Katharine really blew on her first song, but the second was really good. I think she'll make it another week. I'm still thinking she and Chris will in the finale.


----------



## Turtleboy (Mar 24, 2001)

tivotvaddict said:


> I'll be really curious to see if that will happen, TB. If you listen to what the guest .... what are we calling them, not judges... coaches? had to say, they ALL really pointed to Paris as having an incredible voice. But she doesn't seem to translate to the pop songs very well, as evidenced by her lack of popularity in the actual performance part of this competition.
> 
> Frankly, I think it's a maturity issue. Had she waited 4 years or so, it would be a whole different ball game. Her stage presence just needs work.


I agree on the maturity issue. That will be solved with time.


----------



## BrettStah (Nov 12, 2000)

LoadStar basically dislikes Katharine, week in and week out. On the other hand, he like Elliot week in and week out. I am the exact opposite... at least we're both consistent! 

Elliot - sucked big time - didn't like either performance.

Paris - I am full-blown into a "I hate Paris" mode now. Going into the Hollywood tryouts, she was one of my favorites, too.

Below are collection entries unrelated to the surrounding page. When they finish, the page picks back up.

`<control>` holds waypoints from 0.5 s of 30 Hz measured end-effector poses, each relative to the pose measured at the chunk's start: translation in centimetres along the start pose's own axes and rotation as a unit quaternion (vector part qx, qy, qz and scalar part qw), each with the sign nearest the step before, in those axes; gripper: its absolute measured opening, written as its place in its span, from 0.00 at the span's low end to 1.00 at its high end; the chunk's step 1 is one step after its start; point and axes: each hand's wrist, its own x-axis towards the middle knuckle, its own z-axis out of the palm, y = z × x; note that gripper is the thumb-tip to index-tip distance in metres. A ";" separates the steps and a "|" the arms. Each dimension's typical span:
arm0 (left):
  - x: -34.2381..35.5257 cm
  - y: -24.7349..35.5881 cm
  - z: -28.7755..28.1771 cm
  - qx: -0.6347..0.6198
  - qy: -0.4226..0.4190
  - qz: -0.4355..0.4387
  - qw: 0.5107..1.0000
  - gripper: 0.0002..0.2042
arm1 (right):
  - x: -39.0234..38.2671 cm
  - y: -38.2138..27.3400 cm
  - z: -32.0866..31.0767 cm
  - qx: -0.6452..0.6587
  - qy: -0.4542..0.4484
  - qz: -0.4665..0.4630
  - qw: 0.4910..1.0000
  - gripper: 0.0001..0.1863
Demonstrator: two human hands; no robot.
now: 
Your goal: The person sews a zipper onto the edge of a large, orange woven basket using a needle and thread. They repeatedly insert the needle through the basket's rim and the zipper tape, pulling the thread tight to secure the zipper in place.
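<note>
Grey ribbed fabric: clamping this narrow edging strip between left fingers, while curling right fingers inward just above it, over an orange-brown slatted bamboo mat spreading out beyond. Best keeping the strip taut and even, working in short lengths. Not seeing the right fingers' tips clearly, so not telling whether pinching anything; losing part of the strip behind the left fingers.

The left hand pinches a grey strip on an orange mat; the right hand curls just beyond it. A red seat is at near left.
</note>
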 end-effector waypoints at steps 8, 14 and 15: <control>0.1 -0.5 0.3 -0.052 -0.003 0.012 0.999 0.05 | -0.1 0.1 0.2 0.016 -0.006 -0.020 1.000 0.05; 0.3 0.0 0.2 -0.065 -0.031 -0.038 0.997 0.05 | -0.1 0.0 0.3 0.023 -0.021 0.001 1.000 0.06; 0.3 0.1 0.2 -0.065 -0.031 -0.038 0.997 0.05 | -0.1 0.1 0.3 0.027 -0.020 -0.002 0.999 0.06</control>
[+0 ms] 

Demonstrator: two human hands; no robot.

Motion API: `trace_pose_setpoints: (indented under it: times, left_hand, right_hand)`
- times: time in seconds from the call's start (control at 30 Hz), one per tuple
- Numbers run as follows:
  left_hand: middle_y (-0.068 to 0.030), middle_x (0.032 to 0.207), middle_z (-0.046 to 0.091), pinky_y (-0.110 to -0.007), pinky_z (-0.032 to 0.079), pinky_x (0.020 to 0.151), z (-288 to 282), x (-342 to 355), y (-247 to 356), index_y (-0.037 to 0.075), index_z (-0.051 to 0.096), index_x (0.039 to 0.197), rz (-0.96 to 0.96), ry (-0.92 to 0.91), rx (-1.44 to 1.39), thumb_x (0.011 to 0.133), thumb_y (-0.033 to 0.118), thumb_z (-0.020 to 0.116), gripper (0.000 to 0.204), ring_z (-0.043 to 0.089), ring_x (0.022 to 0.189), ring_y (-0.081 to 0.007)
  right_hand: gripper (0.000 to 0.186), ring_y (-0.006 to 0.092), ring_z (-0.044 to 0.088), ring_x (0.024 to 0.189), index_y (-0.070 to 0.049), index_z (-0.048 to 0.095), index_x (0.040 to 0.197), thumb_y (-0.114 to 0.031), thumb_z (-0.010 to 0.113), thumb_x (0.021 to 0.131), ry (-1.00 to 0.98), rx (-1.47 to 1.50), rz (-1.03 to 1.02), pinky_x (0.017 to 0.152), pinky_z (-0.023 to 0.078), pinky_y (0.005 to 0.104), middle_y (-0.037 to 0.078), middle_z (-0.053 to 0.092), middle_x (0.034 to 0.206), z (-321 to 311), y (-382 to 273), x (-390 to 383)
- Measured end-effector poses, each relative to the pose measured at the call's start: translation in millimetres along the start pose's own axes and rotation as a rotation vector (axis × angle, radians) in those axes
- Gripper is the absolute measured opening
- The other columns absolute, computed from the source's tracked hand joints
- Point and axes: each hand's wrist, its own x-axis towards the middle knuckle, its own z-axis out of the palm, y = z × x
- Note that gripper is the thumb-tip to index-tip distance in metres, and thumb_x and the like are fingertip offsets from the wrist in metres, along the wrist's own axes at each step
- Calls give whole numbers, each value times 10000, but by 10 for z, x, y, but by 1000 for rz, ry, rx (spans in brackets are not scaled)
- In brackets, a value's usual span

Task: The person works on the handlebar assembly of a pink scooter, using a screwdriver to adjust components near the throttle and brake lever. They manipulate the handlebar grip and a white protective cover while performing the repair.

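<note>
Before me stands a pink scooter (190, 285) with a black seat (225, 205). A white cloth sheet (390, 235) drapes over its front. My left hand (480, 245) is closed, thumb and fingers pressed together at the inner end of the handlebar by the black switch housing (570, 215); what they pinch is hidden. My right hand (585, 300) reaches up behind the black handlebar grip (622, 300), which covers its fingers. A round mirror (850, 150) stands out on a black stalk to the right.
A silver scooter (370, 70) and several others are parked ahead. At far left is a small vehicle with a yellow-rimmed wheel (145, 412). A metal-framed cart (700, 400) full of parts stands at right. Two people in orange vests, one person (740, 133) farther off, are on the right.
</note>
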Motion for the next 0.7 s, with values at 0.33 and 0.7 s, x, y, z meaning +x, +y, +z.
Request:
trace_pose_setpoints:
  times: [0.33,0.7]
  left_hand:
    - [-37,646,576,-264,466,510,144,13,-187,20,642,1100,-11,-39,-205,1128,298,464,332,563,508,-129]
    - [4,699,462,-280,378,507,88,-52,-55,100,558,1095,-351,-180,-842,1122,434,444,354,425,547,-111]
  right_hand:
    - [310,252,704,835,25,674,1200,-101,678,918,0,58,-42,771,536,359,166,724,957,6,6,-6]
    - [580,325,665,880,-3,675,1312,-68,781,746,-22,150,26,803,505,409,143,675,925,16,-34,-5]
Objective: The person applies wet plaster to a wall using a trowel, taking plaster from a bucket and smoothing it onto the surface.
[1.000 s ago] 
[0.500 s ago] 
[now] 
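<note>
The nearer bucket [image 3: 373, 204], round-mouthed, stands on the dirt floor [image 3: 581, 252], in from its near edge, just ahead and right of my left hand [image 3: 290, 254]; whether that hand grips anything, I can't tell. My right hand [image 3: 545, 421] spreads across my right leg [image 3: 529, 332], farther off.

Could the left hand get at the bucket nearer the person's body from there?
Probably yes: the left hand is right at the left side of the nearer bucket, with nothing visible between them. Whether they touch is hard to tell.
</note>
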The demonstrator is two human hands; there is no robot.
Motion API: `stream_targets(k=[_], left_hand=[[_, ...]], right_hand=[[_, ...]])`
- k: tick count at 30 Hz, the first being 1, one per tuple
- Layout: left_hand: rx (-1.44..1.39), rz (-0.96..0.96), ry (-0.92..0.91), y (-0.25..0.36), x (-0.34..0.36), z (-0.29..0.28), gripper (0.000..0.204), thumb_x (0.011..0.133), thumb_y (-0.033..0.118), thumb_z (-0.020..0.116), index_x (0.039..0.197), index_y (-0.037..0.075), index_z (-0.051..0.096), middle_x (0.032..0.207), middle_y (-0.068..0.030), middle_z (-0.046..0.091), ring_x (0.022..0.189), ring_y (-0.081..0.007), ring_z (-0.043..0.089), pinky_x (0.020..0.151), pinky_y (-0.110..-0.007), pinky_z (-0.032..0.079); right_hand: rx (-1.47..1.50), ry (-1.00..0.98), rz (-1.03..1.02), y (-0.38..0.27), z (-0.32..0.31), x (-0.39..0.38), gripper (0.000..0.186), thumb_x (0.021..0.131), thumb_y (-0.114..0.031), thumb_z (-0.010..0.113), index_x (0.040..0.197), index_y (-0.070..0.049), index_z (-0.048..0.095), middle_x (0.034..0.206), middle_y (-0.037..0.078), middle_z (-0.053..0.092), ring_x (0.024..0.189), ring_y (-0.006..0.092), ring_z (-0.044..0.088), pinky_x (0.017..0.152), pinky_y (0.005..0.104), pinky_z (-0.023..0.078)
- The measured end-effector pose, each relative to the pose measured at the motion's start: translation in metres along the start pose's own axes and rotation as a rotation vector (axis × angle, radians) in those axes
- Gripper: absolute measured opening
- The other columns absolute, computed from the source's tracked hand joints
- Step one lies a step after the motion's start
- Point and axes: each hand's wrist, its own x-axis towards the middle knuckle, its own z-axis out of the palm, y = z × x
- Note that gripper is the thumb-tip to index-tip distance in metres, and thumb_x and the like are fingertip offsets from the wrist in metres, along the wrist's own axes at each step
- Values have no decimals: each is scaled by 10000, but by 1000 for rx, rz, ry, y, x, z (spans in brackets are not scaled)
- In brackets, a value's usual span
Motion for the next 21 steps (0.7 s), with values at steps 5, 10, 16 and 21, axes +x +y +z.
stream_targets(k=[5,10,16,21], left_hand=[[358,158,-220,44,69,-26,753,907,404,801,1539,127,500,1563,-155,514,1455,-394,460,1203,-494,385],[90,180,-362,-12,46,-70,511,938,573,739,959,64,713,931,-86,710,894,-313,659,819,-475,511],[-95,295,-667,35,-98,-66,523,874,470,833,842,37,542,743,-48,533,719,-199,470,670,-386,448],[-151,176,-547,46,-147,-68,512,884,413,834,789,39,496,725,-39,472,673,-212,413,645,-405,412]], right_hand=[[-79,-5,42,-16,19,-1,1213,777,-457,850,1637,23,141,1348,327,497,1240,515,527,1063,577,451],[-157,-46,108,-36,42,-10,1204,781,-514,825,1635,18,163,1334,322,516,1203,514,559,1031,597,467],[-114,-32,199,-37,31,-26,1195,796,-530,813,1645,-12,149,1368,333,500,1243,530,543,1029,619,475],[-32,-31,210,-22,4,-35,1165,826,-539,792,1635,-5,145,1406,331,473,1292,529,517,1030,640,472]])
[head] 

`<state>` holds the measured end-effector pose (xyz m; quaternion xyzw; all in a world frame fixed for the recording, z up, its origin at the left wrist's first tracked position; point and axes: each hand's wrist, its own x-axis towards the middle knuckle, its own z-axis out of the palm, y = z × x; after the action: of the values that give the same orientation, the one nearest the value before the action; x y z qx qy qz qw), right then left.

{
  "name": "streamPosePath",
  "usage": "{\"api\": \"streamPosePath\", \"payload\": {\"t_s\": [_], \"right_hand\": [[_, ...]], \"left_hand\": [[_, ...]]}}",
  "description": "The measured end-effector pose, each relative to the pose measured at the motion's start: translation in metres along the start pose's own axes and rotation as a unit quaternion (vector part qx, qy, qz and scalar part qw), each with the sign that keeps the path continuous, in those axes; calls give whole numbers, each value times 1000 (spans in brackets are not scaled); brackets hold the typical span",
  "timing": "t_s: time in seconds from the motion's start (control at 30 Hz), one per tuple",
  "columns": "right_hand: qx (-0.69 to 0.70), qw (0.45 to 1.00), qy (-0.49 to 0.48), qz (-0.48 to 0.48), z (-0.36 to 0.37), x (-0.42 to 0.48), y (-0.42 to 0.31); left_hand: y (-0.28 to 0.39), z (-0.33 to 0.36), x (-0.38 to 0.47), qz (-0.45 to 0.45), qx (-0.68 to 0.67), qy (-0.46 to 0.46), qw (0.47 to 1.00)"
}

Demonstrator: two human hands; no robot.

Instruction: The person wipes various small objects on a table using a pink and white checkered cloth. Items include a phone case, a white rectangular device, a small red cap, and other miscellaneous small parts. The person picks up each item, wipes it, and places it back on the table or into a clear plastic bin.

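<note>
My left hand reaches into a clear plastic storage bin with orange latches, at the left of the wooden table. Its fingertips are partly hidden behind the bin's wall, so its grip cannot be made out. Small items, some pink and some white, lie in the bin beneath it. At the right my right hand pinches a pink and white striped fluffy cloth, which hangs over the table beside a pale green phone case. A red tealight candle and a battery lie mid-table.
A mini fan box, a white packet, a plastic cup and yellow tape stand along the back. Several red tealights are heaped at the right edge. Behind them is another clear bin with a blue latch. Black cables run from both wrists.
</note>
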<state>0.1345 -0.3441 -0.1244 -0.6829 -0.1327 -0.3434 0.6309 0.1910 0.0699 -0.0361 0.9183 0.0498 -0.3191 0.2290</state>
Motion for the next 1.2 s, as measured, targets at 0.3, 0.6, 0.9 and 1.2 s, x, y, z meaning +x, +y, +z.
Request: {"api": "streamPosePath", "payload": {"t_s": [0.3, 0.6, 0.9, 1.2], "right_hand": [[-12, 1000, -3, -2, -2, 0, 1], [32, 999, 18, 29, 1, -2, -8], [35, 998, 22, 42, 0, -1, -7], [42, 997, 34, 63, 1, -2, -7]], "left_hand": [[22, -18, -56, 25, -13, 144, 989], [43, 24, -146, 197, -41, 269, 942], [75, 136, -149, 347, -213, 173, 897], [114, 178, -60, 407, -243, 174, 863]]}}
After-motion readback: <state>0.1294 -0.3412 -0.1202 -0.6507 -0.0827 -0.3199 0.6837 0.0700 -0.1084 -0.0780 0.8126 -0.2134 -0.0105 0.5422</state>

Chris - Completely nailed the first song, not as great, but still pretty good, on the second one.

Katharine - Hated the arrangement of the Phil Collins song... if she had stuck with the original arrangement it would have been much better. She nailed that second song, even thought Figaro's suggestion that she sing naturally (aka naked) would be an improvement!  The singing on her knees thing was a little weird though.

Taylor - Better than last week, I thought.

My rankings:

1. Chris
2. Katharine
3. Taylor
* 4. Paris (tie)
* 4. Elliot (tie)

Hopefully one of my bottom two goes home tomorrow night!


----------



## LoadStar (Jul 24, 2001)

BrettStah said:


> LoadStar basically dislikes Katharine, week in and week out. On the other hand, he like Elliot week in and week out. I am the exact opposite... at least we're both consistent!


Actually, not true on either case. Again, confused. 

I think that Elliot has been adequately safe week after week. He's OK, a decent vocal, but definitely not memorable, nor a star. If he wins, I'll be surprised.

And as far as Katharine, I think that her looks are carrying her more than her voice - she's got a pretty decent voice, but this was a really REALLY rough night for her.

To be honest, the only true person I've thought has been really good week in and out has been Chris. He's not as polished vocally as Elliot, but what really pushes him to the front - he's dynamic on stage, which Elliot never will be.

I do agree, it's going to be Katharine vs. Chris for the finale (unless something incredibly surprising happens), and that's proabably the way it should be. I just frankly don't think Katharine is as good as she's being given credit for.

Am I possibly being confused with another poster? And if so, whom? I'm TOTALLY baffled at this point as to how one person can consider my opinions out in left field, and another one thinks that I like/dislike contestants, where neither are true.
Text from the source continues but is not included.